La sténose aortique, caractérisée par le rétrécissement de la surface d’ouverture de la valve, est souvent d’origine dégénérative (Vieillissement ou calcification de l’anneau valvulaire et des sigmoïdes) et parfois congénitale.

Des examens cliniques sont réalisés en premier lieu pour évaluer le rythme cardiaque (électrocardiogramme d’effort) et les symptômes ressentis par le patient, ils sont complétés par des examens radiologiques notamment l’échographie cardiaque, l’écho-doppler, voire même une coronarographie.

Le remplacement de la valve aortique est nécessaire lorsque la valve aortique ne peut plus s’ouvrir pour laisser passer le sang ou lorsqu’elle ne retient plus le sang lorsqu’elle se referme.
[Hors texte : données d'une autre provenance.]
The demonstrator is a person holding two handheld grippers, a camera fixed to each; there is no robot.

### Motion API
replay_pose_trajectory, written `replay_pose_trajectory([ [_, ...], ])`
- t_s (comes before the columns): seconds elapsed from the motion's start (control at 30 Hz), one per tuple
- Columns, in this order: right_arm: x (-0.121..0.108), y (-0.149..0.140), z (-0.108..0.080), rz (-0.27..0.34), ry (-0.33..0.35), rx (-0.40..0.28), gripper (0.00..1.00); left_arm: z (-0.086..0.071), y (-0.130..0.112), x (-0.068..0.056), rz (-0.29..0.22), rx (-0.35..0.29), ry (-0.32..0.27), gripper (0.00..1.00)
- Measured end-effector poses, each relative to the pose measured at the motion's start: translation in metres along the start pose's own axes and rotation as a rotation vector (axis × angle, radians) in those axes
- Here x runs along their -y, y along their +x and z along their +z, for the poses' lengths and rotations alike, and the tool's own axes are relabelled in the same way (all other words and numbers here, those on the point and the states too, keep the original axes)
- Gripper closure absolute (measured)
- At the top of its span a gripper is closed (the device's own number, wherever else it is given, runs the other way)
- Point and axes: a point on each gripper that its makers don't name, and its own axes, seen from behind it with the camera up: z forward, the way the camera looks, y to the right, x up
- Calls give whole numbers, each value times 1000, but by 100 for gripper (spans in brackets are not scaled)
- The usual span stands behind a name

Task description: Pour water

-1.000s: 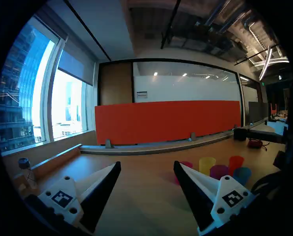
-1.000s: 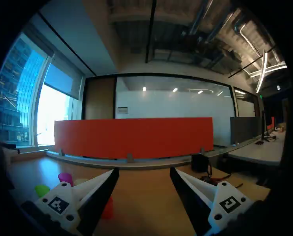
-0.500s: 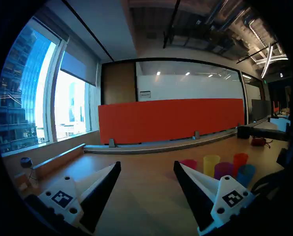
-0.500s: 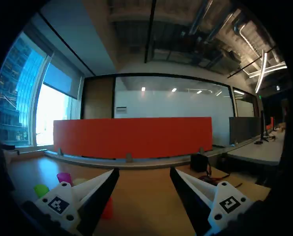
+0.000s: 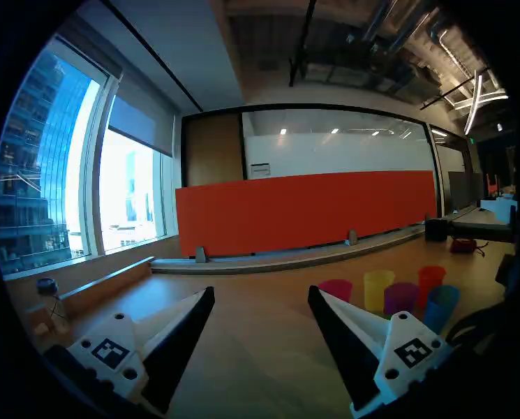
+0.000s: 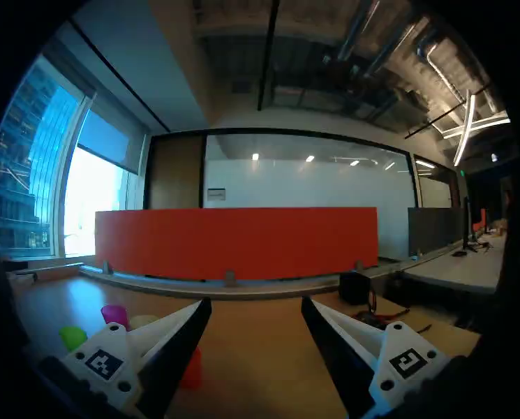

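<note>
I see cups [image 5: 401, 297] standing on the table [image 5: 260, 349] before the orange divider [image 5: 305, 209]; left gripper [image 5: 260, 290] and right gripper [image 6: 255, 301] spread wide, empty.

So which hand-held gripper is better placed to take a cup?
Probably the right hand-held gripper: open, red cup close beside its finger. The left hand-held gripper, also open, has the cups farther off right.

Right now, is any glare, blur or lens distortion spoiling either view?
Left gripper view: the window is blown out white, the orange partition bows from the fisheye, the cups are sharp. Right gripper view: the window glares too, the green cup sits in the dim rim, no motion blur.
</note>
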Motion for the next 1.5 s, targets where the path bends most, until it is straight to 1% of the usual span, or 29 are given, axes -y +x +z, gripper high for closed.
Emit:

L’intervention consiste à remplacer la valve native par une prothèse artificielle faite de tissu non biologique, généralement du  carbone pyrolytique très résistant mécanique ou biologique et à aborder l’aorte par une ouverture complète du sternum (Sternotomie totale). Une circulation extracorporelle CEC est installée entre l’oreillette droite et l’aorte ascendante.

La première implantation de prothèse valvulaire aortique fut réalisée en 1961 avec des avancées spectaculaires depuis presque 60 ans.
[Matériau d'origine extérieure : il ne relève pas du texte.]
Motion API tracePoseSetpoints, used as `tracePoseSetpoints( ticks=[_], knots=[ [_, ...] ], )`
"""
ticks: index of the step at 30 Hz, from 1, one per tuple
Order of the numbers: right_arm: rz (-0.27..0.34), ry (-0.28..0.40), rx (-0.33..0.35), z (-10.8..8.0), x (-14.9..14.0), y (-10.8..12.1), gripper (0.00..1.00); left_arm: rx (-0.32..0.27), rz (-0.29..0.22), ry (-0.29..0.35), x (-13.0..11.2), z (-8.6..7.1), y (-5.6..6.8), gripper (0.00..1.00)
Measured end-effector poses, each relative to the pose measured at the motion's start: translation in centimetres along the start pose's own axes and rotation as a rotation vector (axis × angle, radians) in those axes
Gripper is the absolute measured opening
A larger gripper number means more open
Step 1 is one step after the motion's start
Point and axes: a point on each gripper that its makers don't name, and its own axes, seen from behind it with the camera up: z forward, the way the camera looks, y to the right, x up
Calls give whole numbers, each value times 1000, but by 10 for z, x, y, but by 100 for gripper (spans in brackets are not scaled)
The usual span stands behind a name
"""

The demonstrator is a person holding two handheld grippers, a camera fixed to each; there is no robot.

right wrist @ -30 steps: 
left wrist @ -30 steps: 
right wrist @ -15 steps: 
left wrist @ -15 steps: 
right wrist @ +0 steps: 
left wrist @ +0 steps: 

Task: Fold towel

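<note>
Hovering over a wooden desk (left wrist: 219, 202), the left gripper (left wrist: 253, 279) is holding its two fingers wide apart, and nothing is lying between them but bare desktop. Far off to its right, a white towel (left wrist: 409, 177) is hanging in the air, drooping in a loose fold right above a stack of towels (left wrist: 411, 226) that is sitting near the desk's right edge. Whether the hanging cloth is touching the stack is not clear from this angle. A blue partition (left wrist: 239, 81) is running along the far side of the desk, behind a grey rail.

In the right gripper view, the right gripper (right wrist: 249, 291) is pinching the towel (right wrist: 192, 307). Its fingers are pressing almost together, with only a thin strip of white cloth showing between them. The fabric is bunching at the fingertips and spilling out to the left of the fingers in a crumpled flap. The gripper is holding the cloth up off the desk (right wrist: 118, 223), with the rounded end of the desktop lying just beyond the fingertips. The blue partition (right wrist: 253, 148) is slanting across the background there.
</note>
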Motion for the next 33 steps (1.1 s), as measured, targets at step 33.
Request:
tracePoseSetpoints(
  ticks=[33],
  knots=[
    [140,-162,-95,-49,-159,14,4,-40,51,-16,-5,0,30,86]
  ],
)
Remplacement valvulaire aortique par mini-sternotomie


Cette technique, utilisée avec une circulation extracorporelle, consiste à effectuer des incisions thoraciques (10 cm) permettant le passage d’instruments chirurgicaux et de la prothèse valvulaire. Cette technique garantit un accès optimal à l’aorte ascendante et, par conséquence, à la valve aortique, avec le même standard qualitatif obtenu avec la technique standard à thorax ouvert.

La récupération post-opératoire est ainsi réduite ainsi que le séjour du patient aux soins intensifs.

TAVI par sternotomie partielle ou par abord de l’artère fémorale


De son abréviation Transcatheter Aortic Valve Implantation, elle est réalisée sans CEC et consiste, après avoir dilaté la valve aortique calcifiée à l’aide d’un ballonnet, à mettre en place à l’intérieur de celle-ci une bioprothèse valvulaire péricardique qui est déployée par le gonflement d’un ballonnet autour duquel elle a été pliée puis introduite par ponction de l’artère fémorale ou de l’aorte ascendante.
Cette technique est recommandée chez les patients présentant une contre-indication chirurgicale à coeur ouvert.